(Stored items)
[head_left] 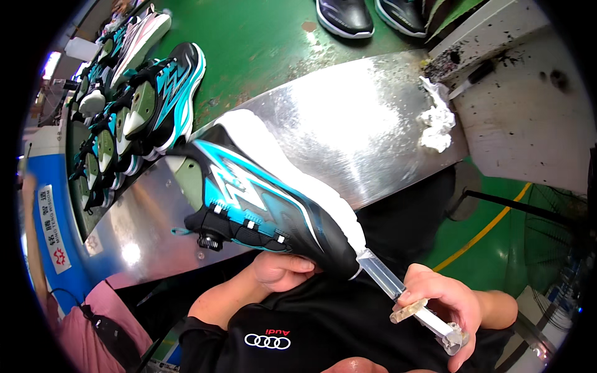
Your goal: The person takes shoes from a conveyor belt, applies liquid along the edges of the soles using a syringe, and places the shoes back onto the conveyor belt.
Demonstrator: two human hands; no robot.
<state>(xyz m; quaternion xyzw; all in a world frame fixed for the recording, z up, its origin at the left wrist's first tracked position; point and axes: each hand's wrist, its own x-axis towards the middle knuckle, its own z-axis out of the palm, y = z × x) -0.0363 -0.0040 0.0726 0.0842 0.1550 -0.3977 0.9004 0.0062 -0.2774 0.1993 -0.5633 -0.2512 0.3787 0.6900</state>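
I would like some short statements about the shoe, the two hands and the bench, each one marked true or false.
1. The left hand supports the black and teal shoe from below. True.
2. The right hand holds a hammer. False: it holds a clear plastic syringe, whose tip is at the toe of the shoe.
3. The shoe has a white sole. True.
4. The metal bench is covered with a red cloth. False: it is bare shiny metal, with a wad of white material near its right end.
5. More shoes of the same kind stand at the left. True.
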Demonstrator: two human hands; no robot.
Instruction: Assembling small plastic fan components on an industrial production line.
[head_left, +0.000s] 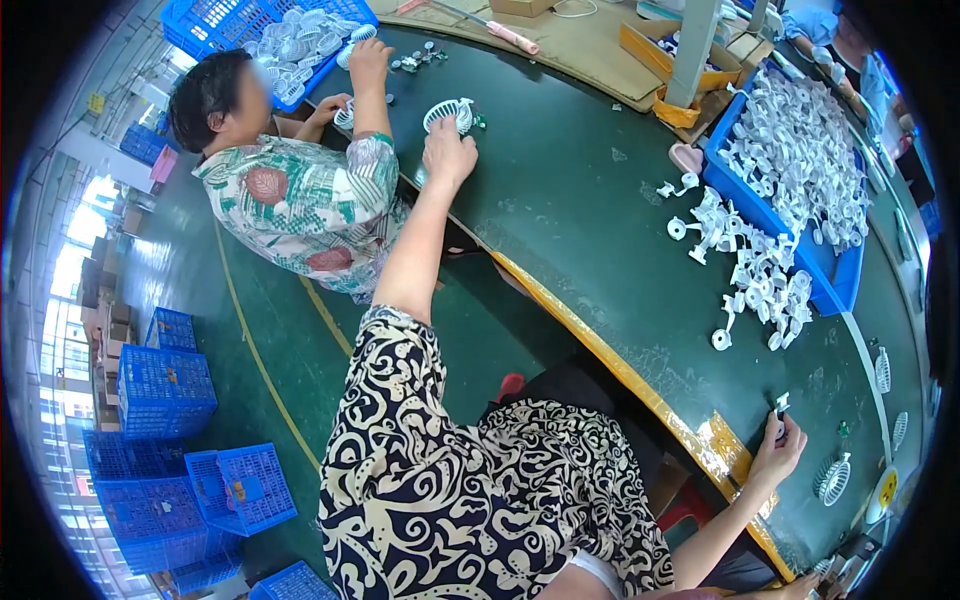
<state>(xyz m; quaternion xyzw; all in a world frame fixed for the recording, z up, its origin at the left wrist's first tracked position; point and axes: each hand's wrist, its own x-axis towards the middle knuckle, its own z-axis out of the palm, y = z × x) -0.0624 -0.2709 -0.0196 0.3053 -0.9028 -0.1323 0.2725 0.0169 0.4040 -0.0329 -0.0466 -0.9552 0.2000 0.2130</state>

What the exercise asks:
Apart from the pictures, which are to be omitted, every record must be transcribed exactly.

Solved exercise:
[head_left] 
Your goal: The person takes shoes from a conveyor belt, applies liquid along the edges of the soles using a syringe, and places the shoes back onto the conveyor belt.
Demonstrator: two human hands; no robot.
<state>(xyz m; quaternion xyzw; all in a world frame fixed for the recording, z up, its origin at the left wrist's first tracked position; point and axes: each hand's wrist, its own x-axis towards the middle knuckle, its own z-axis out of the palm, y = z × x) -0.0363 -0.0040 0.0726 0.0842 0.1550 -0.3977 0.9004 0.0062 -0.2774 0.1993 -0.5633 -0.2512 0.3787 0.6900</state>
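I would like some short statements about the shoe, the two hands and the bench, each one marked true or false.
1. The left hand supports the black and teal shoe from below. True.
2. The right hand holds a hammer. False: it holds a clear plastic syringe, whose tip is at the toe of the shoe.
3. The shoe has a white sole. True.
4. The metal bench is covered with a red cloth. False: it is bare shiny metal, with a wad of white material near its right end.
5. More shoes of the same kind stand at the left. True.
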Demonstrator: two human hands; no robot.
Instruction: Assembling small plastic fan components on an industrial production line.
[head_left, +0.000s] 
<state>(xyz m; quaternion xyzw; all in a world frame fixed for the recording, z up, its origin at the left wrist's first tracked position; point and axes: each hand's wrist, its own x-axis towards the middle knuckle, its own z-axis out of the palm, y = z × x) -0.0624 -0.2709 -0.0196 0.3053 -0.9028 -0.1323 0.2725 0.0169 0.4040 -0.0329 -0.0466 -0.9552 0.2000 0.2130</state>

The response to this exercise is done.